Return to work full time? Many would rather quit their job
New research from Robert Half shows 33% of professionals currently working from home would look for a new job if they're required to return to the office full time.
Robert Half Regional Vice President Dora Onyscak said that's a big number that employers need to recognize.
The survey found 44% of employees would prefer a hybrid work structure. The good news, says Onyschak, is that 46% of employers surveyed said they see a hybrid work model in the future.
Workers want flexibility, said Onyschak. They have found they can work from home and do their jobs well from there. They have found that work-life balance, she said.
There are risks to working full remote, she said. A lot of workers are concerned that if they stay fully remote, their co-worker relationships would suffer. They're concerned about their decreased productivity at home. They're also worried there may be fewer career opportunities because they are not up-front and center in the workplace.
Onyschak said there are many things employers need to consider when transitioning to a hybrid work schedule. They should ask themselves: "Which employees should come into the office and how often? Does everybody need to be in at the same time on the same day? Do they need to reconfigure the work stations and stagger schedules to allow for continues social distancing?"

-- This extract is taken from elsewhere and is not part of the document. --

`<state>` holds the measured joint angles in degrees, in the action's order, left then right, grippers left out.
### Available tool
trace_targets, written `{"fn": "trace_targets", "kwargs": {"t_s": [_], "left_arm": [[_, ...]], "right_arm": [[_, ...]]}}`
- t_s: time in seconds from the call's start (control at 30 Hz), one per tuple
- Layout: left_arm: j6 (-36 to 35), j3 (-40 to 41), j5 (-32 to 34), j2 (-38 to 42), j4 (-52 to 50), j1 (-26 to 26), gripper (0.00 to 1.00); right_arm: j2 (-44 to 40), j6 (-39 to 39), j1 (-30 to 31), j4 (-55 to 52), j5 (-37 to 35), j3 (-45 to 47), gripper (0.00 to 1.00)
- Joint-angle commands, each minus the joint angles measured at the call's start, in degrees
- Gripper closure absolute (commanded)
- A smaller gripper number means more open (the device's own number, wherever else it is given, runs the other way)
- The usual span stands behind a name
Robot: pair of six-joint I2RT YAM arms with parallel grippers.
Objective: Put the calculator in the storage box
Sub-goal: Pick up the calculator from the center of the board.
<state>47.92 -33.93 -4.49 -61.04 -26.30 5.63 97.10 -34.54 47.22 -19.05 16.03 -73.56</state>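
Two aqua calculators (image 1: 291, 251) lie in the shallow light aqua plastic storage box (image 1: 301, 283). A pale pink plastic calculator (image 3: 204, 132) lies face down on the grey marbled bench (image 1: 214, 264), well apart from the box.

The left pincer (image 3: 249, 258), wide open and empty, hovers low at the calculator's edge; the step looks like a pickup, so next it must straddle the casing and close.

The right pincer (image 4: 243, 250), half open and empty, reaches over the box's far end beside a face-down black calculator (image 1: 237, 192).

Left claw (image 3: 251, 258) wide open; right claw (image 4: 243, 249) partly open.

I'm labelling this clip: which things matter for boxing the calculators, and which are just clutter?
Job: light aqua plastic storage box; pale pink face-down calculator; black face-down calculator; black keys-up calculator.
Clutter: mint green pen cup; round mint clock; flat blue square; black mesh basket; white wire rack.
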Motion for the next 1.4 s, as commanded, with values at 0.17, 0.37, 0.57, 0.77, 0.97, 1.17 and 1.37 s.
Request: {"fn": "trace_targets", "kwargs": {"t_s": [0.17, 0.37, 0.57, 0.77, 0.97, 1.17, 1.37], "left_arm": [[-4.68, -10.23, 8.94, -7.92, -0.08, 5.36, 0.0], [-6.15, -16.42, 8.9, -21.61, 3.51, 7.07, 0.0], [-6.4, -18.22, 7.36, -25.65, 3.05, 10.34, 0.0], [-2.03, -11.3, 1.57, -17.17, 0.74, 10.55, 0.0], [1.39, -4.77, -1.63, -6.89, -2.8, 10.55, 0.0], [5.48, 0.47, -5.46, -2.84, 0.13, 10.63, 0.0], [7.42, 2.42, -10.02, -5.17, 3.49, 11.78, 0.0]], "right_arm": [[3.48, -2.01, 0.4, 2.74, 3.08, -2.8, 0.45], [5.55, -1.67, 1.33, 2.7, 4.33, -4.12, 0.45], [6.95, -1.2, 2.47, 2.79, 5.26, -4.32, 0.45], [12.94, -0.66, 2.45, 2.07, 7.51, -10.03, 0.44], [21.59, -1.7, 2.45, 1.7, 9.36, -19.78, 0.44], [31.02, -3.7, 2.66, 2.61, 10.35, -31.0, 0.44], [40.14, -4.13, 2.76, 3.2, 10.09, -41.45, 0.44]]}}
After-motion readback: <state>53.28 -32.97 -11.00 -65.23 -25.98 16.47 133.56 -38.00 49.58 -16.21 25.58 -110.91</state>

Employers need to consider meetings. Do they stay fully virtual? How do they manage hybrid meetings? Does it make sense to have certain teams in the office on the same day based on how much they communicate and how much their productivity affects each other.?
"At the end of the day, I think it's important that employees feel that employers are taking their concerns into consideration and that they're addressing them. You want your employee feeling comfortable coming back to the office so you need to address all their concerns whether that is health and safety or whether it's this flexibility that employees are clearly asking for," said Onyschak.
As this hybrid transition happens, employers need to make sure the lines of communication stays open, said Onyschak. The remote staff needs to stay in the loop especially when it comes to in-office meetings. Employers need to touch base with every employee and look for signs of burnout and low productivity.
As a leader, Onyschak said employers also need to be a champion of technology. Try not to wait for someone from tech support to help with an issue. If a manager can help an employee through a tough tech issue, that will help boost morale.
Only 20% of employers surveyed think they'll go back to the office full time which is not a big number, she said.
However, there are some companies that don't have the ability to keep everyone remote. So in this case employers should rethink the perks and benefits for employees. Maybe there's some flexibility for employees in terms of starting and stopping their work day. Is there a way to provide better work space so workers can stay socially distant and they don't have to worry about being too close to one other. She said if companies need everyone back in the office, they should look into offering to pay their commuting costs or perhaps implementing a relaxed dress code.
Always pay employees competitively, especially those who are key to the organization, she said. Look into wellness programs: It's more about medical and dental — employers should look into mental health programs, virtual yoga, relaxation programs to help balance the body, mind and soul.